L'UE publie mercredi sa première version du traité scellant le Brexit, mais cette nouvelle étape des négociations avec Londres risque de raviver les divergences entre les deux parties sur le contenu de ce texte crucial pour organiser un divorce «ordonné».

Le document, épais de 120 pages, traduit en langage juridique les compromis parfois ambigus conclus en décembre dernier dans trois dossiers clés: le sort des expatriés, la facture de la rupture et l'avenir de la frontière irlandaise.

Il détaille aussi les règles du jeu de la transition souhaitée par le Royaume-Uni après son départ programmé fin mars 2019, pour éviter les dégâts d'une séparation brutale, en attendant que soient conclus des accords commerciaux entre les deux parties.

Mais cette transition «n'est pas acquise», a encore mis en garde mardi le négociateur en chef des Européens, Michel Barnier, qui présente mercredi à la presse une ébauche du traité de retrait, laquelle devra encore être discutée entre 27 avant d'être soumise à Londres.

«Nous avons proposé logiquement que la transition se termine le 31 décembre 2020. Le Royaume-Uni souhaite, nous semble-t-il, garder ouverte cette durée, ce qui n'est pas possible», a-t-il prévenu, rappelant que l'UE voulait se caler avec son actuel budget pluriannuel (2014-2020).

Outre cette question de la durée, plusieurs autres désaccords persistent sur cette transition, pendant laquelle l'UE veut la garantie qu'il n'y aura aucune «divergence réglementaire» avec le Royaume-Uni.

L'UE a par ailleurs froissé Londres en exigeant que les droits des citoyens européens arrivant au Royaume-Uni pendant la transition soient les mêmes que les droits de ceux arrivés avant le retrait britannique.

«Exagéré»

Malgré l'accord conclu entre Bruxelles et Londres en décembre, il reste aussi des ambiguïtés sur des dossiers comme le rôle de la Cour de justice de l'UE (CJUE) après le Brexit. L'UE demande qu'elle soit habilitée à trancher tout litige futur sur les termes du divorce, y compris la question de son règlement financier, que Londres évalue entre 40 et 45 milliards d'euros.

Surtout, le casse-tête de la frontière entre l'Irlande et la province britannique d'Irlande du Nord reste sans solution claire.

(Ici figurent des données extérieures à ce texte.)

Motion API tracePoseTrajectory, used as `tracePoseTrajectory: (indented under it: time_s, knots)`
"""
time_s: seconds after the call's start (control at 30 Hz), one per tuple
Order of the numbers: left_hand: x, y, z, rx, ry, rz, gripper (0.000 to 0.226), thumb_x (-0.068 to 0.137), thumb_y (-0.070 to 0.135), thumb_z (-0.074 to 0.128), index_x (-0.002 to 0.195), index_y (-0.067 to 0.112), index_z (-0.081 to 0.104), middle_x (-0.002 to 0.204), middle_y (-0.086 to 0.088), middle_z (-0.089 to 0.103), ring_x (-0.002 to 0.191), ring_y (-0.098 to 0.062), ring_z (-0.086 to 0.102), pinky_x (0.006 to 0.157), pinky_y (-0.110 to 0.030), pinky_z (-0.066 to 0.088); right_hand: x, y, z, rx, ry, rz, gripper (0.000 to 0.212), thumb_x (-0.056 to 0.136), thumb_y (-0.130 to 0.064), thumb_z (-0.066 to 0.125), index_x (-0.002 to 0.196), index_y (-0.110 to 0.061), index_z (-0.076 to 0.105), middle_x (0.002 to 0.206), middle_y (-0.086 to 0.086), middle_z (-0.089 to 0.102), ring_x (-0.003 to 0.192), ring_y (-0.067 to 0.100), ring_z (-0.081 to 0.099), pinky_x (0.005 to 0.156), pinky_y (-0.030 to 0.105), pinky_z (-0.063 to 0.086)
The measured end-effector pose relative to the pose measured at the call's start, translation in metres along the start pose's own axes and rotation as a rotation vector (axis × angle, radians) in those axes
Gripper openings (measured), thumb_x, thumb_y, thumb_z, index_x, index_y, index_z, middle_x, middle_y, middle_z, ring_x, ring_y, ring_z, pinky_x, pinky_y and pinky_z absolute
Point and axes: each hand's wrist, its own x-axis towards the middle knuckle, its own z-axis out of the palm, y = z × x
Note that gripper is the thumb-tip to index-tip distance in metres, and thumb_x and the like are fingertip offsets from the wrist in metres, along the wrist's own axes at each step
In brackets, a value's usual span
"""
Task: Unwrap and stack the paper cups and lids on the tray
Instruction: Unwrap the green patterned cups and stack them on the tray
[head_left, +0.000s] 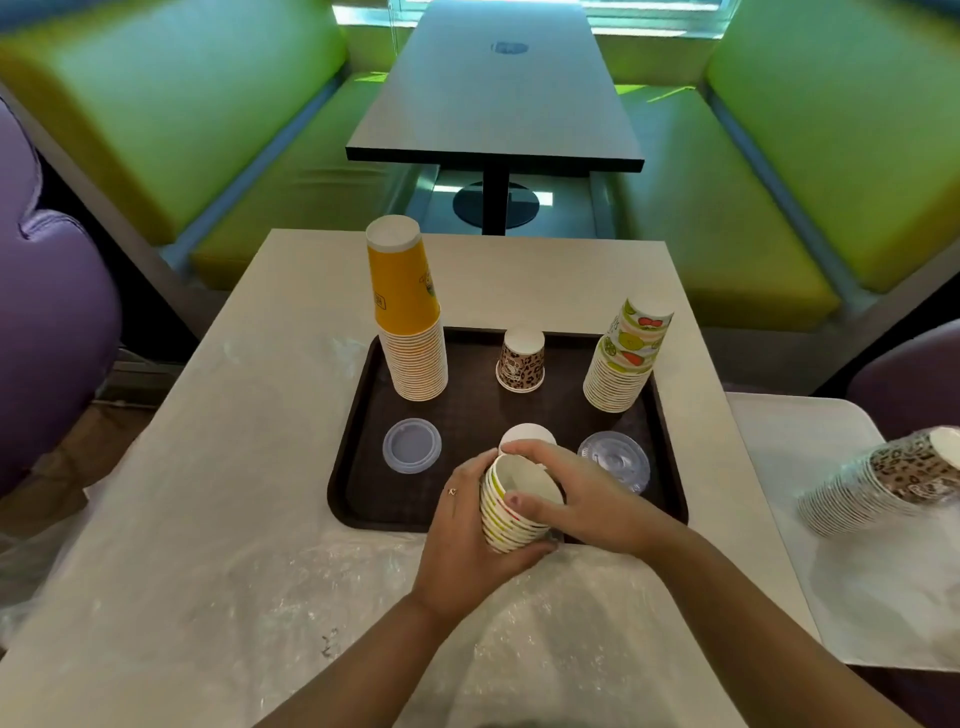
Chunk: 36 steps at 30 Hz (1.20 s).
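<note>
A cafe table (270, 415) is shown with a dark tray (363, 499) set on it. At the tray's far left a tall stack of yellow cups (408, 312) is seen standing mouth down, and a clear lid (412, 445) is laid flat in front of it. At the middle of the far edge a single leopard-print cup (521, 359) is stood upside down.

Over the tray's near edge, a short nest of striped cups (511, 512) is gripped from the left by the left hand (462, 540), fingers curled beneath it, while its open rim is pinched by the right hand (587, 499), thumb inside. A white cup base (527, 434) can be made out just behind the hands.

To the right, a second clear lid (615, 460) is laid on the tray, and behind it a stack of fruit-print cups (626, 358) is seen leaning. Crumpled clear wrap (311, 587) is spread over the near table. On a side table (779, 426) well apart to the right, a sleeve of leopard-print cups (883, 480) is left lying, apparently still wrapped.

The step in hand is judged to be separating or setting down the striped cups. Next, the nest would need to be inverted and placed squarely on the tray.
</note>
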Motion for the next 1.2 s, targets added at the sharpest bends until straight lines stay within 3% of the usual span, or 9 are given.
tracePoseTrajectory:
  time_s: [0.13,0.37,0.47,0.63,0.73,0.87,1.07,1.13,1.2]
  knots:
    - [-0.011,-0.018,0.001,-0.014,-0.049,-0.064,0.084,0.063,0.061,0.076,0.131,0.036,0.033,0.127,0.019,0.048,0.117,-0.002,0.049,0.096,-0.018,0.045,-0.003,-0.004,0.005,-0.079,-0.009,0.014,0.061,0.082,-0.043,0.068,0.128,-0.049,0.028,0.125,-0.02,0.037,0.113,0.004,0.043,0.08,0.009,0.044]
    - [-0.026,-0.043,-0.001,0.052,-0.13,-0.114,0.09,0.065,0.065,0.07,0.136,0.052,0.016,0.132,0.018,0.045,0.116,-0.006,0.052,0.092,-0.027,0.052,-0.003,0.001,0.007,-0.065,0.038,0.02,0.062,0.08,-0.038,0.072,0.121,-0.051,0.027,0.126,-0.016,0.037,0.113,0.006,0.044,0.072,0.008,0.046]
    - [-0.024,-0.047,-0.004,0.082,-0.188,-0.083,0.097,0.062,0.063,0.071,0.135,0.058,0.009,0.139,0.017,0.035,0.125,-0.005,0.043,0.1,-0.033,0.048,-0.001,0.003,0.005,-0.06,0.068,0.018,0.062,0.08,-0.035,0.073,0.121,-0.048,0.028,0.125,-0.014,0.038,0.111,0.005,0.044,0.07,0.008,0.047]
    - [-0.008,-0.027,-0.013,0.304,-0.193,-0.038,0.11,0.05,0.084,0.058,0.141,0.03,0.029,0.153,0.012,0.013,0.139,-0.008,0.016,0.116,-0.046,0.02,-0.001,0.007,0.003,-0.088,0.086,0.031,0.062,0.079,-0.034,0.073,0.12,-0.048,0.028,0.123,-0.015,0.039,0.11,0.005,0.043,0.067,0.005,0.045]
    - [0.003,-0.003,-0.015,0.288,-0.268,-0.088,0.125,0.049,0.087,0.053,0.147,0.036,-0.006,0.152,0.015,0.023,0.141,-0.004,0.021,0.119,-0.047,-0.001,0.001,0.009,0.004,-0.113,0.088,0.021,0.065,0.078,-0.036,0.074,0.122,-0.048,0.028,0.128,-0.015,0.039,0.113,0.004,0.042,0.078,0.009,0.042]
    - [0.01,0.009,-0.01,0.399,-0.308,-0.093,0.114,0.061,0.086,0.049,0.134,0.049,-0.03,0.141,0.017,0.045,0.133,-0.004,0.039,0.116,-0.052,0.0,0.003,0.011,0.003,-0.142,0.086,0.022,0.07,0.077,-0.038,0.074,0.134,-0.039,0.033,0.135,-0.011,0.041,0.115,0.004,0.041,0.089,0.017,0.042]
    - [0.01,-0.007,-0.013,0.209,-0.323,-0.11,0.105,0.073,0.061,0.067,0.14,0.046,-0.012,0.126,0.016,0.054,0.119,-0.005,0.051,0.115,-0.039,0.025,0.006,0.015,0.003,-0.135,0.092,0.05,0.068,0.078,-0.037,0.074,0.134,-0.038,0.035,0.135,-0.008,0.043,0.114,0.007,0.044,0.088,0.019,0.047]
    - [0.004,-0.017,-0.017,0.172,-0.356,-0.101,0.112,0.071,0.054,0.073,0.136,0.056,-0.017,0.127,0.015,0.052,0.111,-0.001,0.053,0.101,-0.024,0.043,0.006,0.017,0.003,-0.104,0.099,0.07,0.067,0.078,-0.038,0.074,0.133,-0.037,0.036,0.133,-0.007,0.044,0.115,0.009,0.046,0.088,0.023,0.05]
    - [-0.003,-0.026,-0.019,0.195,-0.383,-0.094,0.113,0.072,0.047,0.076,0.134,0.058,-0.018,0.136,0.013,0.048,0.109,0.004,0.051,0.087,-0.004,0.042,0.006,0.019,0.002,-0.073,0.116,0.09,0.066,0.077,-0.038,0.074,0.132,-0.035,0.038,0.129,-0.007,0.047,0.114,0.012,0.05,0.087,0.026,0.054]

Et la manière dont les Européens l'aborderont dans le projet de traité sera observée avec attention.

En décembre, la partie britannique s'est engagée à éviter un retour d'une frontière physique «dure» sur l'île.

Mais si cet engagement ne devait pas être atteint par la négociation, l'accord indiquait que Londres maintiendrait un «alignement complet» avec les règles du marché unique et de l'union douanière sur lesquelles est basé l'Accord de paix de Belfast de 1998.

Selon le média public irlandais RTE, le texte que publiera la Commission mercredi indique que le territoire de l'Irlande du Nord «pourrait être considéré comme une partie de l'union douanière de l'UE après le Brexit».

Mais un tel scénario semble incompatible avec les lignes rouges de Londres, qui veut quitter le marché unique et l'union douanière, et éviter toute «barrière réglementaire» entre l'Irlande du Nord et le reste du Royaume-Uni.

Le ministre des Affaires étrangères Boris Johnson a de son côté jeté le doute sur les engagements britanniques dans ce dossier.

«Même si une frontière dure est réintroduite, nous nous attendons à ce que plus de 95 % des marchandises passent la frontière (sans) contrôles (douaniers)», écrit-il dans un document obtenu mercredi par Sky News, où il juge «exagérée» la perception de l'importance des contrôles aux frontières extérieures de l'UE.

D'ici l'automne

M. Barnier a fait part mardi de son inquiétude sur la capacité des deux parties à parvenir à un accord complet à temps pour une ratification avant le Brexit.

«C'est à l'automne prochain que nous devrons parvenir à un accord sur les conditions d'un retrait ordonné», a répété le Français.

Le traité de retrait devra par ailleurs être accompagné d'une «déclaration politique» traçant les contours de la nouvelle relation commerciale que souhaitent établir les deux bords.

Mais les négociations n'ont pas encore formellement débuté sur ce point, et les Européens reprochent aux Britanniques de tarder à formuler leurs souhaits, sur fond de divisions au sein de la majorité conservatrice.

La première ministre Theresa May doit justement prononcer vendredi un discours attendu sur le partenariat post-Brexit qu'elle vise, tandis que les 27 adopteront leurs propres axes de négociation sur ce point lors d'un sommet en mars à Bruxelles.

Le chef de l'opposition travailliste Jeremy Corbyn a fait monter la pression lundi sur Mme May en plaidant pour une «nouvelle union douanière» avec l'UE.